When the master receives a message from one of the slaves, it checks the
tag. A certain tag value implies that the slave encountered some known
error condition and is going to quit. Before the slave exits it sends
the message with the appropriate tag to the master. When the master
receives this, it takes note of it ( so that it can report that some of
the work didnot finish at the end), and goes back to the WAITANY
statement.
With no errors (on the slave end) this runs fine with no problems.
However, to simulate the error checking, I forced one of the slaves
encounter one of these error conditions. The process works except that
I made the following observation. After the slave exits (it does call
MPI_FINIALIZE), the master process starts sucking up cpu time as if it
is continuously running. The remaining slaves continue to do their work
and communicate with the master until the work left to be done is
finished but the master seems to be running full blast. Before, with no
simulated error, the master is basically sitting idle because of the
MPI_WAITANY() call.
After some pondering I thought the problem might be due to the request
array used in MPI_WAITANY after the error having an invalid request from
the slave that exited earlier. However, the slave actually fulfills the
request initially posted and my understanding is that request handle
gets set to MPI_REQUEST_NULL so should not interfere when the WAITANY is
called again.
Any insights into why the master suddenly starts eating cpu cycles
continuously. I've provided a snippet of code for the section described
above. Before the subroutine below is called, the request array
contains the request handles to an MPI_IRECV posted to each slave.
==========================================================================
subroutine work_loop(neye,eyeprm,job_info,request)
include 'mpif.h'
integer neye,eyeprm(*),job_info(*),request(*)
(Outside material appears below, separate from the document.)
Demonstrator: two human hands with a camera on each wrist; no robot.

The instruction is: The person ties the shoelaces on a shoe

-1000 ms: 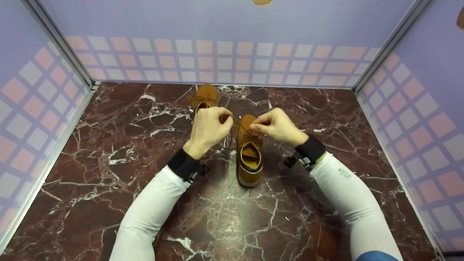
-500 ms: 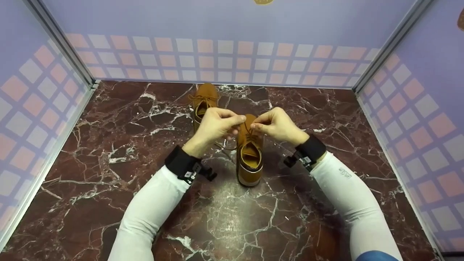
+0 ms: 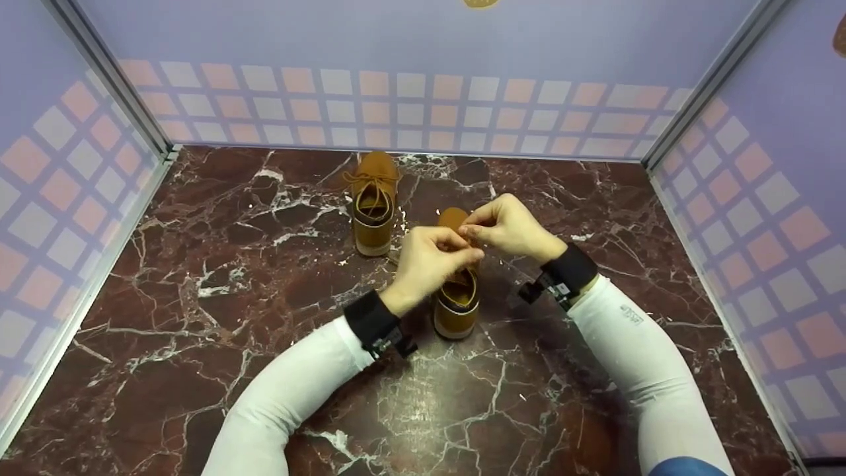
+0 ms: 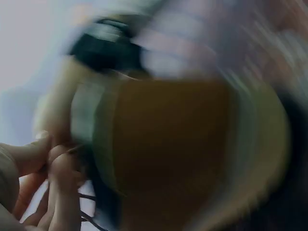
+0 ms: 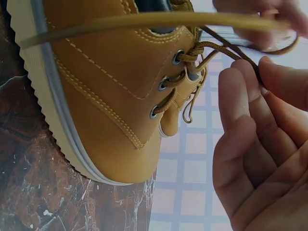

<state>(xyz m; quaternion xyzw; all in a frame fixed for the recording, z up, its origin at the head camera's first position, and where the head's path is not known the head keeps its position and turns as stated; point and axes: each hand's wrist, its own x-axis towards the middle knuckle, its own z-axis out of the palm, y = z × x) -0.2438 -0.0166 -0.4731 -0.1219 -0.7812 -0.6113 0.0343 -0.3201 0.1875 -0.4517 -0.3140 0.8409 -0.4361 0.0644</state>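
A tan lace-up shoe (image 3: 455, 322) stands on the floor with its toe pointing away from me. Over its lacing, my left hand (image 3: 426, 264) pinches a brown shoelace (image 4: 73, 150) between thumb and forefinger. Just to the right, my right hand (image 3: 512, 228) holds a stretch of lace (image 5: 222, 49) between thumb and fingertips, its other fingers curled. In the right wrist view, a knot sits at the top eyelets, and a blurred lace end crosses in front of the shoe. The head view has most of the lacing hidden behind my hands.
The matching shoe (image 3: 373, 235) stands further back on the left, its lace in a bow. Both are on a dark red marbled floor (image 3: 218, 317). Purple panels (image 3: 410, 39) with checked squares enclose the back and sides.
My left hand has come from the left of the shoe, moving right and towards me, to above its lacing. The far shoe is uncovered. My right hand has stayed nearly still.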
integer slvterm,eyenum,iproc,ierr
integer stats(MPI_STATUS_SIZE)
ncmplt=0
nsubmit=0
eyenum=eyeprm(1)
slvterm=-1
00200 continue
if(ncmplt.lt.neye)then
c Wait for one of the slaves to signal that it has finished with
c its current work.
call mpi_waitany(njobs,request,iproc,stats,ierr)
itag=stats(MPI_TAG)
if(itag.eq.TAG_WORK_REQUEST)then
if(job_info(iproc).gt.0)then
ncmplt=ncmplt+1
endif
c See if there are any more work to submit.
if(nsubmit.lt.neye)then
call mpi_send(eyenum,1,MPI_INTEGER,iproc,TAG_WORK_SEND,
& MPI_COMM_WORLD,ierr)
nsubmit=nsubmit+1
call mpi_irecv(job_info(iproc),1,MPI_INTEGER,iproc,
& MPI_ANY_TAG,MPI_COMM_WORLD,request(iproc),ierr)
c If not, then tell the slave to quit.
else
call mpi_send(slvterm,1,MPI_INTEGER,iproc,TAG_WORK_SEND,
& MPI_COMM_WORLD,ierr)
endif
goto 200
elseif(itag.eq.TAG_SLVERR)then
nslverr=nslverr+1
ncmplt=ncmplt+1
goto 200
endif
endif
return
|